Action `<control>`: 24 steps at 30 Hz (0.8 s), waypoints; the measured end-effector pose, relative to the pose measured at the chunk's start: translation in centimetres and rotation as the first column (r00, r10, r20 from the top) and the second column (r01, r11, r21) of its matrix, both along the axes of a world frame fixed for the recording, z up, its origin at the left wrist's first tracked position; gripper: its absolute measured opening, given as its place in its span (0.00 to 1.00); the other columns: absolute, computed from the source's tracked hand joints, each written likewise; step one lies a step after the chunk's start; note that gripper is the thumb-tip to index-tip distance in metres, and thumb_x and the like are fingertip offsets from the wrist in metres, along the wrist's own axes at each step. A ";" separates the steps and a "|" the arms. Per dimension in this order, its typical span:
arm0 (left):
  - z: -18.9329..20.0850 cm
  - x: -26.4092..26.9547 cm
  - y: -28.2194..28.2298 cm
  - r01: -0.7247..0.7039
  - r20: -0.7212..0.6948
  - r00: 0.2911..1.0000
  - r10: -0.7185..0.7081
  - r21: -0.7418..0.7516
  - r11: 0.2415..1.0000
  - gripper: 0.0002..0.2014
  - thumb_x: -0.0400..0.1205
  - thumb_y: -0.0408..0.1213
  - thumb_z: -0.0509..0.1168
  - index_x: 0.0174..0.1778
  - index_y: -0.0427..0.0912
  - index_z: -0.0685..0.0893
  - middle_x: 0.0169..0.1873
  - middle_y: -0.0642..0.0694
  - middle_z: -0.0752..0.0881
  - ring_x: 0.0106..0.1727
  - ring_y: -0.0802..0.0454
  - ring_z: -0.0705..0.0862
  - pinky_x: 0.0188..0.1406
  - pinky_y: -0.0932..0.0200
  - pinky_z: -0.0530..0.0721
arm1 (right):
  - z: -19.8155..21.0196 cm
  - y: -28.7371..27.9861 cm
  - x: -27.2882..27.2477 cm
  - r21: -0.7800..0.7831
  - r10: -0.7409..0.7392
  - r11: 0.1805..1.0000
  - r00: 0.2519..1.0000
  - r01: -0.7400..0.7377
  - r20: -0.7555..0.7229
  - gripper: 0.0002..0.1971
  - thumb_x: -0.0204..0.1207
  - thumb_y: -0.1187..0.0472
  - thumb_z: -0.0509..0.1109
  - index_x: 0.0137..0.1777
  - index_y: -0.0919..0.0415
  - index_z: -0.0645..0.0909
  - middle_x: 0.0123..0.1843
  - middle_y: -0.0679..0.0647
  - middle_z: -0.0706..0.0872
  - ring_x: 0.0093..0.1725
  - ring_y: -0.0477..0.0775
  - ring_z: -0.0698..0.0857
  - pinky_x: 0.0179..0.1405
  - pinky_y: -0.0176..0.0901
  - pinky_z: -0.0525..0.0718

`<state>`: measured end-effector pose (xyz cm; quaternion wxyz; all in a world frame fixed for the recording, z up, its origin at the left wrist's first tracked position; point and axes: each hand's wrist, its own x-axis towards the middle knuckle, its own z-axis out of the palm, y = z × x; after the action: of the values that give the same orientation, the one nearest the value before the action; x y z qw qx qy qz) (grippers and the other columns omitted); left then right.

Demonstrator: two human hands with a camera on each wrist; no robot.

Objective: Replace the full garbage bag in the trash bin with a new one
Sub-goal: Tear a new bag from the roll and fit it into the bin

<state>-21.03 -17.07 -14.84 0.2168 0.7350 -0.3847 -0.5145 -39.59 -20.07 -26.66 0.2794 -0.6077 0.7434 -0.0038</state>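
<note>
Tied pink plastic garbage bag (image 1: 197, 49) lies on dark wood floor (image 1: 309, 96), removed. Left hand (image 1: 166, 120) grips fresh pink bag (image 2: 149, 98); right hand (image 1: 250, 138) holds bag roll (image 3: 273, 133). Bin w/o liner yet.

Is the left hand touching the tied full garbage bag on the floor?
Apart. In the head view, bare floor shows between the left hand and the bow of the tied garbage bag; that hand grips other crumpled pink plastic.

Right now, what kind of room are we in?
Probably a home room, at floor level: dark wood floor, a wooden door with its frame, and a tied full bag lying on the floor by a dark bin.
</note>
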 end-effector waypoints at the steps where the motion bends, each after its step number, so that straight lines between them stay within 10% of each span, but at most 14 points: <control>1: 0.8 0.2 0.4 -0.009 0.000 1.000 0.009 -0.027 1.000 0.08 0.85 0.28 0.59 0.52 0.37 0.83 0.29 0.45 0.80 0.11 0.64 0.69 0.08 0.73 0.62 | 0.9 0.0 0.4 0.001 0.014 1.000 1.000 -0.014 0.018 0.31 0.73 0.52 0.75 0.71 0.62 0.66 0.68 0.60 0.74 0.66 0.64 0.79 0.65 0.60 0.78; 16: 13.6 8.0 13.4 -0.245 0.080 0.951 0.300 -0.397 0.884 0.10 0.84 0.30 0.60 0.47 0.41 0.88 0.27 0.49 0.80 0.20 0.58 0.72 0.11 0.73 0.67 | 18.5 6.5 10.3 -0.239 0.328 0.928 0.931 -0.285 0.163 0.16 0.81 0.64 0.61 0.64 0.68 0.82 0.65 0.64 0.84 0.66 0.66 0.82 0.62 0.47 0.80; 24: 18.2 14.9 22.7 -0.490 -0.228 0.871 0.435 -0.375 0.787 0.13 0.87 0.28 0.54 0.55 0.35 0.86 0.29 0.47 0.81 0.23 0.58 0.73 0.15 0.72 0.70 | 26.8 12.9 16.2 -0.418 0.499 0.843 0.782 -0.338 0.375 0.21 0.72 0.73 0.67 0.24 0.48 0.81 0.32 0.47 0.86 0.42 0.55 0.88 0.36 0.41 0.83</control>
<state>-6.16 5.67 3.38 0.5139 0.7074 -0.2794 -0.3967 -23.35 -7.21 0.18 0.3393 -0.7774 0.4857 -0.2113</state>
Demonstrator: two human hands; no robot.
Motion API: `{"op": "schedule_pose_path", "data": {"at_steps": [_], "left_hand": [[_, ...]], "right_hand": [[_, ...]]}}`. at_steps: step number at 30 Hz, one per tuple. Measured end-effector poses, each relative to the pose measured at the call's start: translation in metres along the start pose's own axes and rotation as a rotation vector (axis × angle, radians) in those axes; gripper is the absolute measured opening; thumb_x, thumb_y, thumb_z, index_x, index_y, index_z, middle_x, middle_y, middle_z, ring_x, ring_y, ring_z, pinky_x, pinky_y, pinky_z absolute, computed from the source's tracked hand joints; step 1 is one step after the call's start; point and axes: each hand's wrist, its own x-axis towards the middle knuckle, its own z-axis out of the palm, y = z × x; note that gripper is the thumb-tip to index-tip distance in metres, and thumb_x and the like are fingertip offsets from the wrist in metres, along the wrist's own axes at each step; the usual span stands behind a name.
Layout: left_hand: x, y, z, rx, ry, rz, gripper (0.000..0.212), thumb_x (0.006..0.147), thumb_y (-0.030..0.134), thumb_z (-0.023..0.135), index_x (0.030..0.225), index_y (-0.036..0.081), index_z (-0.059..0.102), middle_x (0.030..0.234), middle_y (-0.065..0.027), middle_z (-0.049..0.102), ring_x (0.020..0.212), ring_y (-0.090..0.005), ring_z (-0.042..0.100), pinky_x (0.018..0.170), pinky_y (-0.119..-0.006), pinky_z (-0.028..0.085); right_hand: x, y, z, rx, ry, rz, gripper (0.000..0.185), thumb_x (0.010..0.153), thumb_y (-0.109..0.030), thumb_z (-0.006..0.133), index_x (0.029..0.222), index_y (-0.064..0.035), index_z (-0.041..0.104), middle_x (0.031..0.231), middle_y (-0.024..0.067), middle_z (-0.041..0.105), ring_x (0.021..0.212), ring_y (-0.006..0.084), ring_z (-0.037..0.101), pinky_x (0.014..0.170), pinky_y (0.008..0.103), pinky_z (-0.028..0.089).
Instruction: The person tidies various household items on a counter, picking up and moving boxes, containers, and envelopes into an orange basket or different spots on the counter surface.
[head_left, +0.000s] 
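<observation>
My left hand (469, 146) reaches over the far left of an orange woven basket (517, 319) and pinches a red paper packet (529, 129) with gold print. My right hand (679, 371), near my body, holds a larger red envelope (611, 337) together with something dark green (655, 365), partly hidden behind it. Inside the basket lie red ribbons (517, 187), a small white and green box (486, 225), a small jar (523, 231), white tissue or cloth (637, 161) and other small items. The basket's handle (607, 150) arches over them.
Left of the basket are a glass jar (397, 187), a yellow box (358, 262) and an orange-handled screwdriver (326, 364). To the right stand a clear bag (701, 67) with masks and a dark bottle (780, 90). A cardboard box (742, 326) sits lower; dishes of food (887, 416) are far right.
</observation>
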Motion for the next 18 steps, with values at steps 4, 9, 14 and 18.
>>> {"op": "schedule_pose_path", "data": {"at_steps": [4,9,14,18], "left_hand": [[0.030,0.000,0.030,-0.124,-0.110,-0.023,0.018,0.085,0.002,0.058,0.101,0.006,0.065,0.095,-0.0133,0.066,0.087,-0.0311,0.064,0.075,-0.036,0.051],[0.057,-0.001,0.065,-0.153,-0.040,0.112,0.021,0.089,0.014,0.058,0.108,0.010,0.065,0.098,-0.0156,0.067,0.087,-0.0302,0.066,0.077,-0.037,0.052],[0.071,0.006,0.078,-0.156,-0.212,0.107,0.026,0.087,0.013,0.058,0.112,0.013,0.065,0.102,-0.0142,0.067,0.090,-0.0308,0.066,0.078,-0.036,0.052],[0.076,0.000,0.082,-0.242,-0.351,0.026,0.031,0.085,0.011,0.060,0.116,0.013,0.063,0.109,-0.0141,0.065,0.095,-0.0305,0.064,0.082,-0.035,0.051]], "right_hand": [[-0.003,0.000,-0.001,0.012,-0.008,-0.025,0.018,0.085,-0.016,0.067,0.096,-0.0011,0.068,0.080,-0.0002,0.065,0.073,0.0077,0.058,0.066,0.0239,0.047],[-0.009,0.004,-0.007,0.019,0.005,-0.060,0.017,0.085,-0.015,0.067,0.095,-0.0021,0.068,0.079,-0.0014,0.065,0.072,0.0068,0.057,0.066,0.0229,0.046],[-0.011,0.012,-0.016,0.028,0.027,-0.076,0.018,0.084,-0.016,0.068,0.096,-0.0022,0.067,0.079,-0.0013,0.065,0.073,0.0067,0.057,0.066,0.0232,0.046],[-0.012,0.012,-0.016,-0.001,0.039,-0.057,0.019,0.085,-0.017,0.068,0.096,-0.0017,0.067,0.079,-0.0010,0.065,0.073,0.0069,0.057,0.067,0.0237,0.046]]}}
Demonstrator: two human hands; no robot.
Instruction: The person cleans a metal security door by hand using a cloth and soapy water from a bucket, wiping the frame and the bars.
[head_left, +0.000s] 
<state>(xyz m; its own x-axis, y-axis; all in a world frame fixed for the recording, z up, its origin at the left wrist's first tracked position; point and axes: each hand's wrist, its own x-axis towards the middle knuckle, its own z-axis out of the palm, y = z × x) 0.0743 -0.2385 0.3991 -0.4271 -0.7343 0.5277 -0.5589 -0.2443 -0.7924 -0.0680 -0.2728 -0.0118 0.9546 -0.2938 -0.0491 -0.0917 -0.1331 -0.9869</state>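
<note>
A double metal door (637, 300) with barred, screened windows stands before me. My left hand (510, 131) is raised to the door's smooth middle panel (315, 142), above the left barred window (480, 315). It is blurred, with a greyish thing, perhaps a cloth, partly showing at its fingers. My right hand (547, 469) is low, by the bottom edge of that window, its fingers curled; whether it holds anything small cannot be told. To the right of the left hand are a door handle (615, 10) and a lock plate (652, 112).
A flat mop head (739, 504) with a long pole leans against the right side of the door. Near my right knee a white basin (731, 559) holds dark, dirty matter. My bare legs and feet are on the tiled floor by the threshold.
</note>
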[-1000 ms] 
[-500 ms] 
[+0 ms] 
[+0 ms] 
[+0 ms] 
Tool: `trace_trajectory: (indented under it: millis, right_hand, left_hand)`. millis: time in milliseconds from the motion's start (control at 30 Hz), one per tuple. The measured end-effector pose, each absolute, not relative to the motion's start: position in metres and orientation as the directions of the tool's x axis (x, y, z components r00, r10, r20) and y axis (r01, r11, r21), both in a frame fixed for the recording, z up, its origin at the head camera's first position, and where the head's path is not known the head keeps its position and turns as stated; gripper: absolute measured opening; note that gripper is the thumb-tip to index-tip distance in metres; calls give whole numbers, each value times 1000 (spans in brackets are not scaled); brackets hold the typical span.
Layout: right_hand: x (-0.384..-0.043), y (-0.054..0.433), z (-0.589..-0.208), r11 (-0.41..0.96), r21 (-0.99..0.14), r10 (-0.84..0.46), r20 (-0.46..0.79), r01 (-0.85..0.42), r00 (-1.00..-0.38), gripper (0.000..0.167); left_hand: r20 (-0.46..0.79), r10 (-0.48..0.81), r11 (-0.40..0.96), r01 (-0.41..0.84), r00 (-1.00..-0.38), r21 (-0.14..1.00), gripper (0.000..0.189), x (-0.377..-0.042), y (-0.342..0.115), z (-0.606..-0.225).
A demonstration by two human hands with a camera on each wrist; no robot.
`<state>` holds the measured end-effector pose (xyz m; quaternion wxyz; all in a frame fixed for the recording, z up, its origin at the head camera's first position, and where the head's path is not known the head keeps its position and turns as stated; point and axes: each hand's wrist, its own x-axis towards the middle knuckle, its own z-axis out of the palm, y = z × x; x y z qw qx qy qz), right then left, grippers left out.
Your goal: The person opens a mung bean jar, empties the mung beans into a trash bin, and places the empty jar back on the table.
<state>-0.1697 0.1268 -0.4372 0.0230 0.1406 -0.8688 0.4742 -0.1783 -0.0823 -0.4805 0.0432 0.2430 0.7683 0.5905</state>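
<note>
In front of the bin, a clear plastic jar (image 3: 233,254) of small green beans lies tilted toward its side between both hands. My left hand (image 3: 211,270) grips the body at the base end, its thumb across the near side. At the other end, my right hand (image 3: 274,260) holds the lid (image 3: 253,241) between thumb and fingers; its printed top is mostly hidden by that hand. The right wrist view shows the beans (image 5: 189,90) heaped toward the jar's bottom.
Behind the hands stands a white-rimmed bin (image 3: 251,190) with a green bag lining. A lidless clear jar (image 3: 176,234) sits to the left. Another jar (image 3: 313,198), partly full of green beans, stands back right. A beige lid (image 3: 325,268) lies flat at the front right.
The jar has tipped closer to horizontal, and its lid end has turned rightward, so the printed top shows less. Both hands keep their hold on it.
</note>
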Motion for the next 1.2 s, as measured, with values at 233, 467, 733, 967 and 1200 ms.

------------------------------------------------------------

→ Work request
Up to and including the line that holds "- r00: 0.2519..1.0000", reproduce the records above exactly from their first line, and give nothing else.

→ Reply to the task
Action `<control>`: 24 steps at 30 Hz (0.8 s), waypoints; the measured end-effector pose, relative to the pose measured at the chunk's start: translation in centimetres and rotation as the first column (r00, r10, r20 from the top) and the second column (r01, r11, r21) of its matrix, both along the axes of a world frame fixed for the recording, z up, its origin at the left wrist's first tracked position; gripper: its absolute measured opening, given as its place in its span (0.00 to 1.00); the other columns: absolute, computed from the source's tracked hand joints, each written likewise; step one lies a step after the chunk's start; note that gripper is the thumb-tip to index-tip distance in metres, and thumb_x and the like are fingertip offsets from the wrist in metres, along the wrist's own axes at each step. A ";" separates the steps and a "|" the arms. Per dimension in this order, its typical span:
arm0 (left):
  - z: -18.9329..20.0850 cm
  - x: -26.4092..26.9547 cm
  - y: -28.2194..28.2298 cm
  - r01: -0.7247..0.7039
  - r20: -0.7212..0.6948
  - r00: 0.2911..1.0000
  - r10: -0.7185..0.7081
  - r21: -0.7418..0.7516
  - r11: 0.2415..1.0000
  - gripper: 0.0002..0.2014
  - thumb_x: -0.0400..0.1205
  - thumb_y: -0.0408..0.1213
  - thumb_z: -0.0509..0.1168
  - index_x: 0.0174..0.1778
  - index_y: -0.0427..0.0912
  - index_z: -0.0685..0.0893
  - middle_x: 0.0169..0.1873
  - middle_y: -0.0642..0.0694
  - middle_z: -0.0752..0.0881
  - ring_x: 0.0106..0.1727
  - ring_y: -0.0802..0.0454
  - ring_z: -0.0705..0.0862
  - pinky_x: 0.0188..0.1406
  - pinky_y: -0.0932..0.0200
  - pinky_z: -0.0530..0.0721
arm1 (right):
  - z: -19.8155..21.0196 cm
  - y: -28.7371..27.9861 cm
  - x: -27.2882..27.2477 cm
  - r21: -0.7800..0.7831
  - r10: -0.7409..0.7392
  - r11: 0.1805..1.0000
  - r00: 0.2519..1.0000

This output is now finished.